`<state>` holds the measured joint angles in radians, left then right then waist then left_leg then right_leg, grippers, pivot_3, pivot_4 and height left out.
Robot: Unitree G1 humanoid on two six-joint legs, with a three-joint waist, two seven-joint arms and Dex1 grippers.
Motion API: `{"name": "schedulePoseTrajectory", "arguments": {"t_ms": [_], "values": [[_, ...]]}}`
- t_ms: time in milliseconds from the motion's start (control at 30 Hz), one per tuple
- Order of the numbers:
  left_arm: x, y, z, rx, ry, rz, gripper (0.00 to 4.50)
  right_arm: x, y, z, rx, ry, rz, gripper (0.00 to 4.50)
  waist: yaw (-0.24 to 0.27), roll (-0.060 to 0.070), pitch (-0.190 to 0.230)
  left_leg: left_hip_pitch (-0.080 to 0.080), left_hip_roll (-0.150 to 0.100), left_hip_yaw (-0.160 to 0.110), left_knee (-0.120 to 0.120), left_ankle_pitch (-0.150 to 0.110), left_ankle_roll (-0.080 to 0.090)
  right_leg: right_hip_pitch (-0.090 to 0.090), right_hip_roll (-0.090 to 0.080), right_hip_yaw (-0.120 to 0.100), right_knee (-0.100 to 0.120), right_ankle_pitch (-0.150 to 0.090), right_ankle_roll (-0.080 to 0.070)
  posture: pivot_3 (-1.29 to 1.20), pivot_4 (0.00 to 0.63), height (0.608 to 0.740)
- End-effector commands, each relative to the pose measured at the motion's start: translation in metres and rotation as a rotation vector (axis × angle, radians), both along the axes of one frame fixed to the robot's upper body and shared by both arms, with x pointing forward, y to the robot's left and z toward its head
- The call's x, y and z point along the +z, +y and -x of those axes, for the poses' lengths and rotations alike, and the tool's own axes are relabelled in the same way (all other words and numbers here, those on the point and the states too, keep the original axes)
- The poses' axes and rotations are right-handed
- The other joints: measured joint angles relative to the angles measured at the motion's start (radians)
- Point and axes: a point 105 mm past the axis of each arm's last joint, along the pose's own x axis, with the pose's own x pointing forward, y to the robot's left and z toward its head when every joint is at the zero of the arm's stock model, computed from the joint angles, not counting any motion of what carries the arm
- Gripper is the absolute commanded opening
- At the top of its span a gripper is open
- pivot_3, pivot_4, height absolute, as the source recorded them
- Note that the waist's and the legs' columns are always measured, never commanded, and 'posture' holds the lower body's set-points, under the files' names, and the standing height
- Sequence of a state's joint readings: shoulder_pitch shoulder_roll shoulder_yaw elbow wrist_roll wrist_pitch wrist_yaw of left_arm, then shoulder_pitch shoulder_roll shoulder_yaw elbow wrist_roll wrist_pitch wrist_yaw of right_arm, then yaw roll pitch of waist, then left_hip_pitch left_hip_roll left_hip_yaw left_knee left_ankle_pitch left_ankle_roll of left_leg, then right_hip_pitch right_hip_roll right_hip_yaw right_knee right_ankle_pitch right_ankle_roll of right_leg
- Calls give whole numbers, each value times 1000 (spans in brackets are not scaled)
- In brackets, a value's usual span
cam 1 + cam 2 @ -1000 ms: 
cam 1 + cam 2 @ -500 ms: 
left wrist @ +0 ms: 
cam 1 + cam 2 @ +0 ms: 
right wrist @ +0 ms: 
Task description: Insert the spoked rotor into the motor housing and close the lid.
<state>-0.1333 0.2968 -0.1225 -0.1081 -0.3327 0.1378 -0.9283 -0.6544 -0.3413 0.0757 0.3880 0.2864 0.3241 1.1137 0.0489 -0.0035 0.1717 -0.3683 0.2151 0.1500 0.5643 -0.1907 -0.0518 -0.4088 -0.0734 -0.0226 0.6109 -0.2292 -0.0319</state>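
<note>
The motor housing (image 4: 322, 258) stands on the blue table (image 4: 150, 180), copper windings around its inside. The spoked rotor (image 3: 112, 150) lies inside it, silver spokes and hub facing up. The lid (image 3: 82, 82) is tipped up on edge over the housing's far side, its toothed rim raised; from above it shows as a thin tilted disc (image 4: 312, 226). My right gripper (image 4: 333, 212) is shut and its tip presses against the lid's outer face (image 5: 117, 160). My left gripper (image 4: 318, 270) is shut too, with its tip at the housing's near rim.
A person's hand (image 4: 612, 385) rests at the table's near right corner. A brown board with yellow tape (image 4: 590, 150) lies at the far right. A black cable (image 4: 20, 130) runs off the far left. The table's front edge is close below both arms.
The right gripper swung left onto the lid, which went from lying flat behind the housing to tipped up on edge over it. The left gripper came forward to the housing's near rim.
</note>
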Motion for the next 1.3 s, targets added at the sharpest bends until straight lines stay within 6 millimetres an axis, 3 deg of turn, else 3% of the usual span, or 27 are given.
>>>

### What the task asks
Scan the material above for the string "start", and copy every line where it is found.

### Task result
- t_ms: time in milliseconds from the motion's start (control at 30 Hz), one per tuple
- End-effector commands, each relative to the pose measured at the motion's start: translation in metres and rotation as a rotation vector (axis × angle, radians), both along the axes of one frame fixed to the robot's upper body and shared by both arms, with x pointing forward, y to the robot's left and z toward its head
- The other joints: measured joint angles relative to the angles measured at the motion's start (radians)

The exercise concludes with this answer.